Être formée ne garantit pas de trouver un emploi. Dans les pays à revenu faible ou intermédiaire, de nombreuses femmes acquièrent des compétences professionnelles mais restent éloignées du marché du travail formel, confrontées au manque de stages, de réseaux, de transports ou de services de garde.

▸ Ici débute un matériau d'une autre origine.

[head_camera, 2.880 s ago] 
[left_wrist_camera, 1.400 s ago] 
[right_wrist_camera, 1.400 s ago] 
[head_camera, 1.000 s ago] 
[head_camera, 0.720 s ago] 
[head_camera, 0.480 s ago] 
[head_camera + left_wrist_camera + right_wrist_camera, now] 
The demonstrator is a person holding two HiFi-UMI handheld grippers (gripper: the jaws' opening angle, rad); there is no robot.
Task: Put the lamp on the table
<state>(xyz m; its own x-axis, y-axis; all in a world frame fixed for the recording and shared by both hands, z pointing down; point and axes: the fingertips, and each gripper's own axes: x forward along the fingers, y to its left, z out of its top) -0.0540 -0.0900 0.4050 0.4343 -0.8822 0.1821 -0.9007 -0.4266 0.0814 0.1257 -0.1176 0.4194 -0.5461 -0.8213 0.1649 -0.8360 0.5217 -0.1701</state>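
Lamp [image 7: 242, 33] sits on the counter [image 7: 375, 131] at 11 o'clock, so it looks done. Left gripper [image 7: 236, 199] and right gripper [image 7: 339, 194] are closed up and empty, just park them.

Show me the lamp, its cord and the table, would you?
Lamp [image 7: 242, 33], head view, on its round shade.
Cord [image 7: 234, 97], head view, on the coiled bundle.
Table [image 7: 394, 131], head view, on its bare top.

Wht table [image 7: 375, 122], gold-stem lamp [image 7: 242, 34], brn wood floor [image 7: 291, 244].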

Une note récente du Groupe de la Banque mondiale, consacrée à l’accès des femmes à l’emploi salarié formel, identifie cinq priorités. Les formations doivent d’abord associer compétences techniques et comportementales, notamment communication, travail en équipe et capacité d’adaptation. Au Rwanda, un programme combinant ces compétences a accéléré l’insertion professionnelle. Dans l’habillement, le programme GEAR de la Société financière internationale (IFC) a été associé à une hausse de 40 % des revenus des participantes.

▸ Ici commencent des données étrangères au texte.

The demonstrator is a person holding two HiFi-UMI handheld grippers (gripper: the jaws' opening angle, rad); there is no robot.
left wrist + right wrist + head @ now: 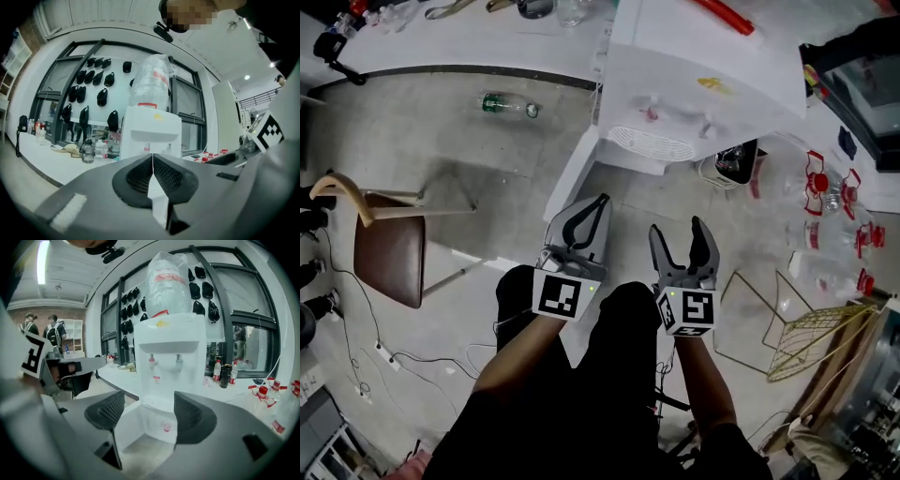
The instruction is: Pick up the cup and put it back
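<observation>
Big white water dispenser [675,84] stands at the end of the counter. The person has both claws out in front of it: left gripper [601,202] has its jaws pressed together on nothing, right gripper [678,231] is spread wide and empty. Tiny pink cup [166,426] sits in the dispenser's lower nook, well apart from both.

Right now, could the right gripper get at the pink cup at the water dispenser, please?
Probably yes: the right gripper is open, and the pink cup lies straight ahead, framed by its fingers, with nothing in between.
</observation>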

Deuxième enjeu : créer de véritables passerelles vers l’emploi. Au Népal, l’association d’une formation à des services de placement a augmenté de 72 % les revenus des femmes. En Inde, le Skill Impact Bond, qui conditionne le financement aux résultats en matière d’emploi, a fait passer de 4 à 19 % la part des femmes dans certains secteurs manufacturiers.

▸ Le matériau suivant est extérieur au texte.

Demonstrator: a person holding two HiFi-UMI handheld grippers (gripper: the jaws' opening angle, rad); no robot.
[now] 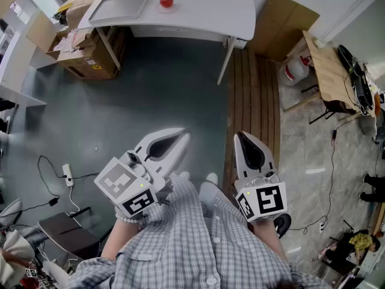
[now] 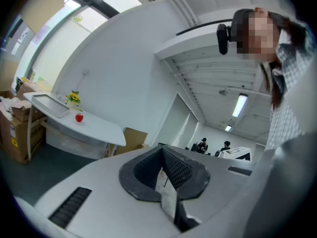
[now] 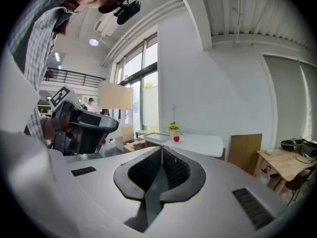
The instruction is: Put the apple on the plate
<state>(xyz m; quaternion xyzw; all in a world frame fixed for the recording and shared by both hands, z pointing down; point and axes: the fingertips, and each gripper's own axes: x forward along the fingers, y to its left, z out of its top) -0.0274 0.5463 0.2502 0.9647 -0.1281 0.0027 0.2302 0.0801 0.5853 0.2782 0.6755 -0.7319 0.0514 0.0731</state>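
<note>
left gripper (image 2: 162, 148): jaws pressed together, nothing between them, tilted up toward the far wall
apple (image 2: 79, 117): tiny red one, way off to the left on the white table (image 2: 101, 128)
tray (image 2: 51, 105): flat and grey, same table, left of the apple
flowers (image 2: 73, 97): yellow bunch just behind the apple, by the wall
cardboard boxes (image 2: 14, 128): piled on the floor at the table's left end
cardboard sheet (image 2: 132, 137): leaning on the wall past the table's right end
person (image 2: 290, 78): checked shirt along the right edge, black camera (image 2: 224, 35) at the head
far figures (image 2: 203, 145): two dark shapes deep in the room, under a strip light (image 2: 239, 105)
</note>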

La Banque mondiale insiste également sur les obstacles matériels. En Sierra Leone, l’ajout d’allocations et de services de garde d’enfants a fait progresser le taux d’emploi féminin de 31 à 43 %. Les programmes doivent aussi encourager l’accès aux métiers mieux rémunérés, notamment techniques et numériques, plutôt que reproduire la concentration des femmes dans les professions traditionnellement féminines.
Enfin, l’institution plaide pour des systèmes durables : certifications reconnues, contrôle de la qualité des formations et informations fiables sur le marché du travail. Avec 1,2 milliard de jeunes qui devraient rejoindre le marché du travail au cours de la prochaine décennie, l’enjeu dépasse la formation : il s’agit de transformer les compétences acquises en emplois réellement accessibles.